__EXERCISE DIRECTIONS__
Copy each line of the following data that contains "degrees".

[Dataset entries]

☆ ☆ ☆ ☆ ☆ ☆ ☆

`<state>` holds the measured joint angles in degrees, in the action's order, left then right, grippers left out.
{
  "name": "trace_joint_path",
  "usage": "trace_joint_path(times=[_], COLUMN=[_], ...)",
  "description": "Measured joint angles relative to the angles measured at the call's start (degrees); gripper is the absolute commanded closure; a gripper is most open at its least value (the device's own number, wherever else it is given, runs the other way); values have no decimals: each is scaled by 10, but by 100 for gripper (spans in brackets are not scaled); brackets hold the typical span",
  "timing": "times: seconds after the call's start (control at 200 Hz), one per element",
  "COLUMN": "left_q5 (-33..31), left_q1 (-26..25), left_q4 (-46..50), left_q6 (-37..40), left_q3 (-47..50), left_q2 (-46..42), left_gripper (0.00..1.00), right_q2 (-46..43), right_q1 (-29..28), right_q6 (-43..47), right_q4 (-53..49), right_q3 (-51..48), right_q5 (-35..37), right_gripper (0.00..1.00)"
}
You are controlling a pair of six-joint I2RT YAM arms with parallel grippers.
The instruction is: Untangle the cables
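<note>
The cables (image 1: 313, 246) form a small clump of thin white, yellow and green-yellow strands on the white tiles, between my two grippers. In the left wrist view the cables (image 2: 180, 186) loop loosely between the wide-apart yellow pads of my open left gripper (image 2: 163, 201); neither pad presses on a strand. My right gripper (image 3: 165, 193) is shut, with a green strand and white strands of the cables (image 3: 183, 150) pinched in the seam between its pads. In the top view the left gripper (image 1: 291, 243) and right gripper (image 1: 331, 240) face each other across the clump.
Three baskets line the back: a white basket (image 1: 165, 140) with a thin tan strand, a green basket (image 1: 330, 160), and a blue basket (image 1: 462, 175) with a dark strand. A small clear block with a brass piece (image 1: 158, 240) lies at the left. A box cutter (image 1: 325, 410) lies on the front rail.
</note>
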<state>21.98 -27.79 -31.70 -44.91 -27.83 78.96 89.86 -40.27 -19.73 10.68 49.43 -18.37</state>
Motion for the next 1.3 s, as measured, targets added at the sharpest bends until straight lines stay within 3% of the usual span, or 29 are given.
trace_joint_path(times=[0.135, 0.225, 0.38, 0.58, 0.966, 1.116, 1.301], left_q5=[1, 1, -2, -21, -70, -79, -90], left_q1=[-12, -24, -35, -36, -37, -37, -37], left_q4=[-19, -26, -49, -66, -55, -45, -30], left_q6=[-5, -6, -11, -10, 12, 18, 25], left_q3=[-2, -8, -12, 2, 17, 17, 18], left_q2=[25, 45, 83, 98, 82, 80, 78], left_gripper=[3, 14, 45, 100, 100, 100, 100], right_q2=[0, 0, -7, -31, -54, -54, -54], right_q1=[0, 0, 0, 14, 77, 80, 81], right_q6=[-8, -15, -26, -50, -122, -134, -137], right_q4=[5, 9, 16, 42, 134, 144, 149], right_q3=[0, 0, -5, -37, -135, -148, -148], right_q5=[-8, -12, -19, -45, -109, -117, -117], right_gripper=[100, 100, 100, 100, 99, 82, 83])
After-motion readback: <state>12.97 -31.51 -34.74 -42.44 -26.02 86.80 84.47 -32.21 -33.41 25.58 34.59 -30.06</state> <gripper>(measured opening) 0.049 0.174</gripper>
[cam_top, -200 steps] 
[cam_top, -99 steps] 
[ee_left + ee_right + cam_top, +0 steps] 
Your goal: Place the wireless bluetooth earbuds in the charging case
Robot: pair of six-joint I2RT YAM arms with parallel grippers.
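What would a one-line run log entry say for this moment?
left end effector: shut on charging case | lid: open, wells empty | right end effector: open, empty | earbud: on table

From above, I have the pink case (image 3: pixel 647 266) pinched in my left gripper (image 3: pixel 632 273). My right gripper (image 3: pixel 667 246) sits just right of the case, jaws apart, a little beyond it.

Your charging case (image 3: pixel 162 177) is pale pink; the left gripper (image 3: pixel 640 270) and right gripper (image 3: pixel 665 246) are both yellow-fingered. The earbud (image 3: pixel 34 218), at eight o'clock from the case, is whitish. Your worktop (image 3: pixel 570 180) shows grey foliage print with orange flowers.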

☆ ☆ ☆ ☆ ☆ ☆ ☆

__ANSWER FOR THE TASK__
`<state>` holds the measured joint angles in degrees, in the action's order, left then right, grippers left out.
  "description": "Measured joint angles relative to the angles measured at the call's start (degrees); gripper is the absolute commanded closure; a gripper is most open at its least value (the device's own number, wherever else it is given, runs the other way); values have no decimals: each is scaled by 10, but by 100 for gripper (spans in brackets are not scaled); brackets hold the typical span",

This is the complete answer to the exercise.